Ian Kinsler is coming for that ass in a recent interview he did with ESPN The Magazine. Right now you might be asking yourself, “Whose ass?” Then you will reread the title of this entry, and everything all of a sudden makes sense again.
He calls general manager Jon Daniels a “sleazeball” and says he hopes the Rangers go “0-162” this upcoming season. As a fan of Kinsler, I hate to treat him like he’s just any old player — because he’s my favorite baseball player — but that’s more or less exactly what he sounds like in this piece.
He sounds like a dude who’s mad that he got traded.

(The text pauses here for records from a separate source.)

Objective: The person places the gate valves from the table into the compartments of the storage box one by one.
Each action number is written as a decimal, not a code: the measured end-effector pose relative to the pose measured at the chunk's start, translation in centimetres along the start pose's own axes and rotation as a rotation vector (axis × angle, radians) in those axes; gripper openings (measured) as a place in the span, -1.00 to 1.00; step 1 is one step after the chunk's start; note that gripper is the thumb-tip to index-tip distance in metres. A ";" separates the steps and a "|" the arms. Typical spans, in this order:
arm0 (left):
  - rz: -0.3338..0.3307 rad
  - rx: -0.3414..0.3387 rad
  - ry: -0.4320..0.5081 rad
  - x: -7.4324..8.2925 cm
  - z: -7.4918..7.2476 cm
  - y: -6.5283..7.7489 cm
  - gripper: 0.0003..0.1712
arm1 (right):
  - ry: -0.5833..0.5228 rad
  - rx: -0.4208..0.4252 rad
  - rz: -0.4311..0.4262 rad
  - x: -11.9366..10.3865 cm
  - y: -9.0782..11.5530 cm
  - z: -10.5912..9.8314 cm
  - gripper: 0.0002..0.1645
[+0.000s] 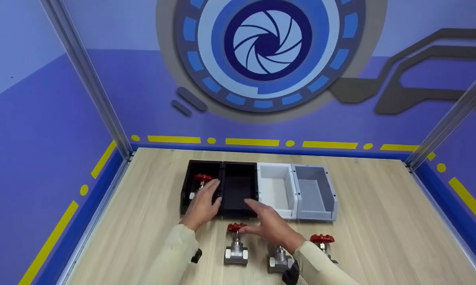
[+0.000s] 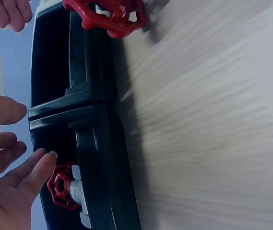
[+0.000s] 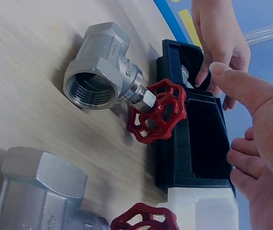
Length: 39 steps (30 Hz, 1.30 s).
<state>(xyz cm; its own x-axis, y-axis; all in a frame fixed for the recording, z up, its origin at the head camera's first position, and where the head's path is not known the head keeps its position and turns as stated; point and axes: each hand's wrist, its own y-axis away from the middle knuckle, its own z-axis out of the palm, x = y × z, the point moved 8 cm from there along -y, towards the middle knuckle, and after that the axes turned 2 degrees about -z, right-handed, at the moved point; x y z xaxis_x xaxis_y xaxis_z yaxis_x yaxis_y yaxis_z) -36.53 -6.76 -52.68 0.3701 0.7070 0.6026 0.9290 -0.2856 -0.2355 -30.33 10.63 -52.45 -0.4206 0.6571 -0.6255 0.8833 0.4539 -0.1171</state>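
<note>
A gate valve with a red handwheel [image 1: 203,177] lies in the leftmost black bin [image 1: 185,186]. My left hand [image 1: 203,206] is over that bin's front right part, fingers extended beside the valve and holding nothing. In the left wrist view its fingertips come close to the red handwheel [image 2: 62,187]. My right hand [image 1: 273,225] hovers before the second black bin [image 1: 240,190], thumb and fingers spread apart. Below its thumb stands another gate valve [image 1: 236,253] on the table, its red wheel toward the bins; the right wrist view shows the valve's threaded opening [image 3: 92,90].
To the right in the bin row are a white bin [image 1: 275,188] and a grey bin [image 1: 313,190]. Two more valves stand on the wooden table [image 1: 380,221]: one valve [image 1: 279,262] partly behind my right wrist, another with a red wheel [image 1: 322,238] farther right. Printed panels [image 1: 115,87] enclose the table.
</note>
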 end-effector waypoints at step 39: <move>0.019 -0.069 -0.073 0.1 1.8 0.1 -0.35 | 0.011 -0.099 0.012 0.2 0.6 2.0 -0.02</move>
<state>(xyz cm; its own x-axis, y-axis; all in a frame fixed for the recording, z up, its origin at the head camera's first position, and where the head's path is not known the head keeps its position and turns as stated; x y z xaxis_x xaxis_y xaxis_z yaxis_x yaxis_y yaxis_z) -36.42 -5.55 -54.04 0.3897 0.7457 0.5405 0.9200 -0.3416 -0.1921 -29.49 9.81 -54.18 -0.4134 0.6692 -0.6175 0.8637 0.5030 -0.0330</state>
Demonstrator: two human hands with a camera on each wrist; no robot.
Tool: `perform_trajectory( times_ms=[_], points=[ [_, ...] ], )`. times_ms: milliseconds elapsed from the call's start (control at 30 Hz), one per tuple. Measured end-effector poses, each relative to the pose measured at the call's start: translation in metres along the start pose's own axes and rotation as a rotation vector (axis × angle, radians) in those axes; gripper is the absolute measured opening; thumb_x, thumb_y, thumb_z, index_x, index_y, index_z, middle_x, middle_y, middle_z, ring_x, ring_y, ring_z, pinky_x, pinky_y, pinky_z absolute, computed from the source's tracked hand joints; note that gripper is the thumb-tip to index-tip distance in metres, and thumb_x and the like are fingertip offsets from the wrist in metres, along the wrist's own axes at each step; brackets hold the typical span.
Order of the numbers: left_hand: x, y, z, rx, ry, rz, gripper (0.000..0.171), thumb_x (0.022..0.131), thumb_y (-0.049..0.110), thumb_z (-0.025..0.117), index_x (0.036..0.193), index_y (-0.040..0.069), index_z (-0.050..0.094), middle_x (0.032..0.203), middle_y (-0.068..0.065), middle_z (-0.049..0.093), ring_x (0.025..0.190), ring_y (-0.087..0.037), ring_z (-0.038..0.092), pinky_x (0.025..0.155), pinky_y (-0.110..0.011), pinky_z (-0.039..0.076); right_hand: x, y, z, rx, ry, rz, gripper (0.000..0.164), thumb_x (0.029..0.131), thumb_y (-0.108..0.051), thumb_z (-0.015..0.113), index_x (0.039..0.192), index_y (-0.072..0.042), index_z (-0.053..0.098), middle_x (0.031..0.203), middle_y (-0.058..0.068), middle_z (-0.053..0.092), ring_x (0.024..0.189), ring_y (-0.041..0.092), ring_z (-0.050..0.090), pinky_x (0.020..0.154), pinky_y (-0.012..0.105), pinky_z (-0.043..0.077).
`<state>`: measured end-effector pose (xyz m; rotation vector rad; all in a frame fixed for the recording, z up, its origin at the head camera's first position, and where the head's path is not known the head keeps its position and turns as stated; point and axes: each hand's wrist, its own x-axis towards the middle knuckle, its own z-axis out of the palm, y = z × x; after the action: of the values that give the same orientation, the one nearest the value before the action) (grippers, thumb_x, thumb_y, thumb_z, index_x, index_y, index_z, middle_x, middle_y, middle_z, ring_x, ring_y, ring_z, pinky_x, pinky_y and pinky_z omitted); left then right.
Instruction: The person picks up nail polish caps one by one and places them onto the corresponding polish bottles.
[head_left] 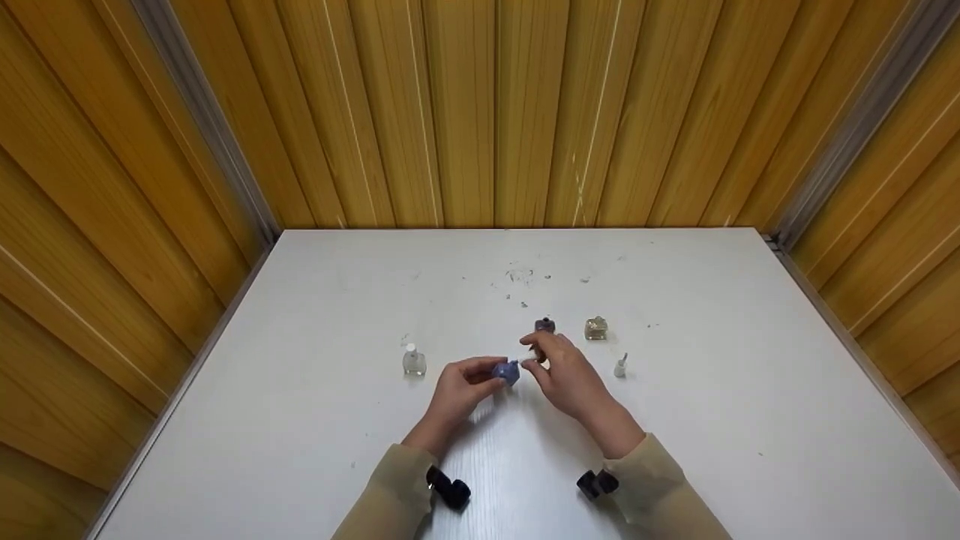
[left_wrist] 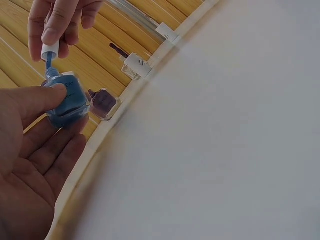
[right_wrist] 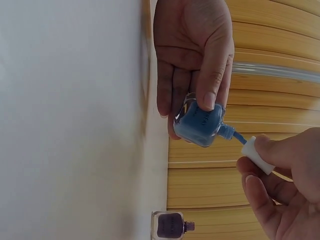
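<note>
My left hand point(head_left: 461, 390) pinches a square glass bottle of blue nail polish point(right_wrist: 200, 122) between thumb and fingers, tilted, with its neck toward the right hand. Between the thumb and fingertips of my right hand point(head_left: 574, 379) is a white nail polish cap point(right_wrist: 258, 155). Its blue-coated brush stem point(left_wrist: 48, 61) reaches to the bottle's mouth, the brush end hidden inside. Just beyond the right hand stands an uncapped bottle of dark purple polish point(head_left: 544, 325), partly covered by the fingers in the head view.
Right of the hands are an uncapped clear, yellowish bottle point(head_left: 596, 328) and a white brush cap point(head_left: 621, 367) standing stem up. Another white cap point(left_wrist: 137, 64) with a dark stem shows in the left wrist view. A clear bottle with a white cap point(head_left: 413, 361) stands left on the white table point(head_left: 300, 435).
</note>
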<state>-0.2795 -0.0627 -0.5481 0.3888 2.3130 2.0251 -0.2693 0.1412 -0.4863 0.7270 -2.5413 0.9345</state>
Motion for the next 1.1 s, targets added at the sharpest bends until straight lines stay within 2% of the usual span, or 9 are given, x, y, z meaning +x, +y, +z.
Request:
perform_trajectory(
  times_ms=[200, 367, 567, 833, 1100],
  points=[
    [0.0, -0.001, 0.001, -0.02, -0.012, 0.018, 0.031, 0.09, 0.0, 0.076, 0.121, -0.002, 0.073, 0.122, -0.022, 0.074, 0.114, -0.031, 0.072, 0.095, -0.026, 0.059, 0.001, 0.002, 0.003, 0.106, 0.07, 0.053, 0.024, 0.089, -0.004, 0.078, 0.11, -0.005, 0.067, 0.098, 0.01, 0.072, 0.088, 0.021, 0.069, 0.067, 0.025, 0.056],
    [0.0, -0.001, 0.001, -0.011, -0.004, 0.005, 0.032, 0.09, 0.002, 0.076, 0.121, 0.0, 0.074, 0.122, -0.02, 0.074, 0.113, -0.029, 0.072, 0.094, -0.027, 0.059, 0.0, 0.002, 0.004, 0.155, 0.083, 0.065, 0.025, 0.09, -0.004, 0.077, 0.114, -0.005, 0.071, 0.103, 0.012, 0.075, 0.09, 0.022, 0.071, 0.067, 0.026, 0.058],
    [-0.001, 0.0, 0.001, 0.002, 0.004, -0.001, 0.032, 0.09, 0.004, 0.077, 0.122, 0.002, 0.074, 0.121, -0.019, 0.075, 0.112, -0.028, 0.073, 0.094, -0.028, 0.06, 0.0, 0.001, 0.006, 0.139, 0.064, 0.052, 0.024, 0.09, -0.005, 0.077, 0.114, -0.006, 0.071, 0.103, 0.009, 0.074, 0.091, 0.021, 0.071, 0.068, 0.026, 0.059],
    [0.0, 0.0, 0.001, -0.029, -0.002, 0.005, 0.032, 0.09, 0.003, 0.077, 0.121, 0.0, 0.074, 0.121, -0.021, 0.074, 0.112, -0.031, 0.073, 0.092, -0.023, 0.059, -0.002, 0.0, 0.01, 0.132, 0.042, 0.035, 0.025, 0.09, -0.006, 0.078, 0.114, -0.005, 0.072, 0.104, 0.009, 0.074, 0.09, 0.021, 0.07, 0.068, 0.028, 0.061],
    [0.0, -0.002, 0.0, -0.007, -0.006, 0.005, 0.032, 0.09, 0.003, 0.077, 0.121, 0.001, 0.074, 0.119, -0.019, 0.075, 0.11, -0.026, 0.074, 0.091, -0.025, 0.06, -0.002, 0.0, 0.014, 0.098, 0.044, 0.008, 0.026, 0.09, -0.007, 0.077, 0.116, -0.006, 0.073, 0.105, 0.009, 0.074, 0.09, 0.021, 0.07, 0.068, 0.025, 0.061]
  ],
)
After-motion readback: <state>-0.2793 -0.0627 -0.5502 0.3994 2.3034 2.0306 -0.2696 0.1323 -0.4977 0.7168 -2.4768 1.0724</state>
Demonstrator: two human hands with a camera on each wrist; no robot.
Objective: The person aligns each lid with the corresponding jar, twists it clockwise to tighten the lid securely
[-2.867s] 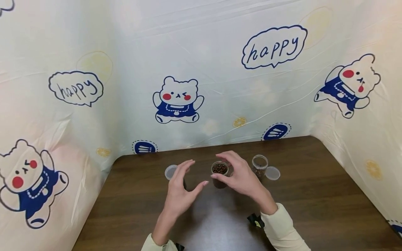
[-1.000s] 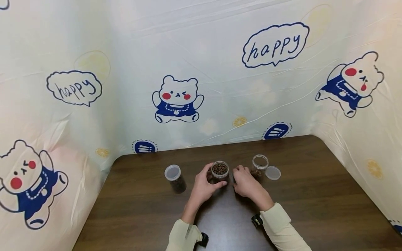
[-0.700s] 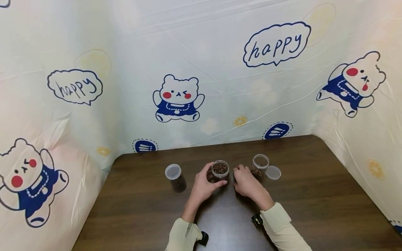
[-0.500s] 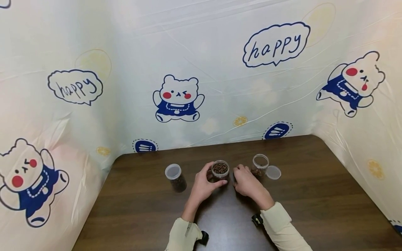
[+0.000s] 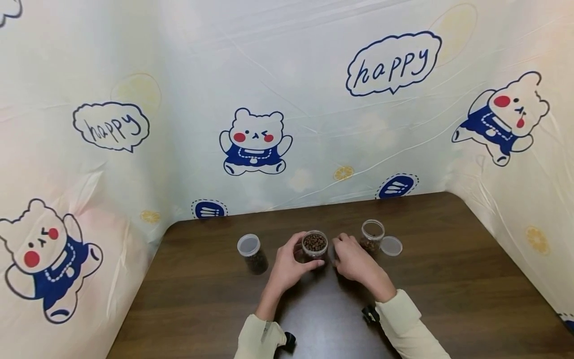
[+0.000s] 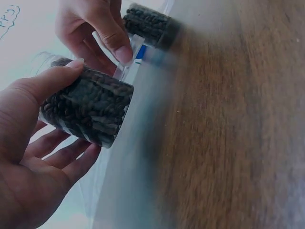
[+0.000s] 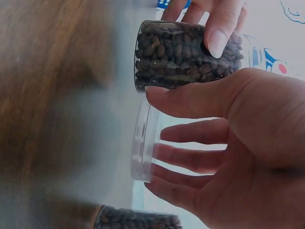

But since I really have always loved the way Ian plays, and respected the persona he’s maintained away from the field, I’ll give him the benefit of the doubt. So let’s analyze some things he said:
In a moment of veteran pride and defiance of youth, Kinsler declared second his domain. “These guys gotta earn it; that’s what I did,” he says. “I was a 17th-round pick, so there was zero coddling. I had to put myself on the prospect map.” In other words: No kid was taking his job.
“We backed off at that point,” says Jon Daniels, Rangers president of baseball operations and general manager. “We presented it as, ‘We would like you to do this,’ and we left it up to him.”
In the real world, if you are an employee of a big business, and your boss recommended you do something, odds are you would probably do it. Right? It seems more than fair of Jon Daniels and the Rangers to give the employee the final decision on which position he wants to play. I understand he’s a veteran, and he certainly had to earn his place in baseball, but at this (declining) stage of Ian Kinsler’s career, if Jurickson Profar playing second base with Kinsler at first would have made the team better… that’s what should have been on top of Ian’s priorities. I thought he was that kind of player. Winning over all.
“Nolan put us on the map. He brought respect to the organization,” Kinsler says. By 2012, that reputation was fading. “I saw the two World Series teams, and the way we played, the toughness we had as a team, it had started to move away from that … It’s weird. In the past four years, Texas has been at the top, but no one says, ‘What a great organization.'”
Actually, I’ve read and heard many intelligent baseball minds laud Jon Daniels and the Rangers as a first-class organization. And the proof is self-evident: The Rangers and Rays are the only two teams in baseball to win 90 or more games each of the last four seasons. An organization can’t maintain such elite consistency if they haven’t been doing a lot of shit right. The Rangers, in spite of the alleged rift between Daniels and Nolan Ryan, have arguably been the American League’s most successful franchise over the last half-decade.
As far as Ian praising Nolan for bringing “respect” and “toughness” to the club, I understand, but I can’t bring myself to support the sentiment. I’ve always felt the pro-Nolan, anti-Daniels people have a way of conveniently omitting the fact that Jon Daniels established the Rangers’ future in 2007, a year before Nolan was in the front office. Daniels did so by trading Mark Teixeira for Jarrod Saltalamacchia, Elvis Andrus, Matt Harrison and Neftali Feliz, and flipping Eric Gagñe for David Murphy, Kason Gabbard and Engel Beltre.
Basically, the idea that Nolan’s intangibles exceed the value of some brilliant Daniels’ trades is not only misguided, but it’s kinda blatantly slapping logic in the face. If that was a way for Ian to get across his message that I don’t really like Jon Daniels, I get it. But that doesn’t mean it makes sense.
In the end, I think I’m just disappointed that it had to come to this. Obviously Kins is and always will be one of my guys… I can’t hate him for speaking his version of the truth. But, what it really comes down to, is I’m a Ranger fan before I’m a Kinsler fan. Ian can still be my favorite player — playing in a different uniform — but when he’s in Texas I hope he goes 0-15 with 15 strikeouts. I hope he does well, just not at the expense of my favorite team.
I could keep writing, but I’m not going to keep writing. Adam Morris, I think, sums it up best:
The comments, from a guy who was one of the key pieces of the best Ranger teams ever, are very disappointing, and as a fan of the Rangers and Kinsler, I wish he’d not said it.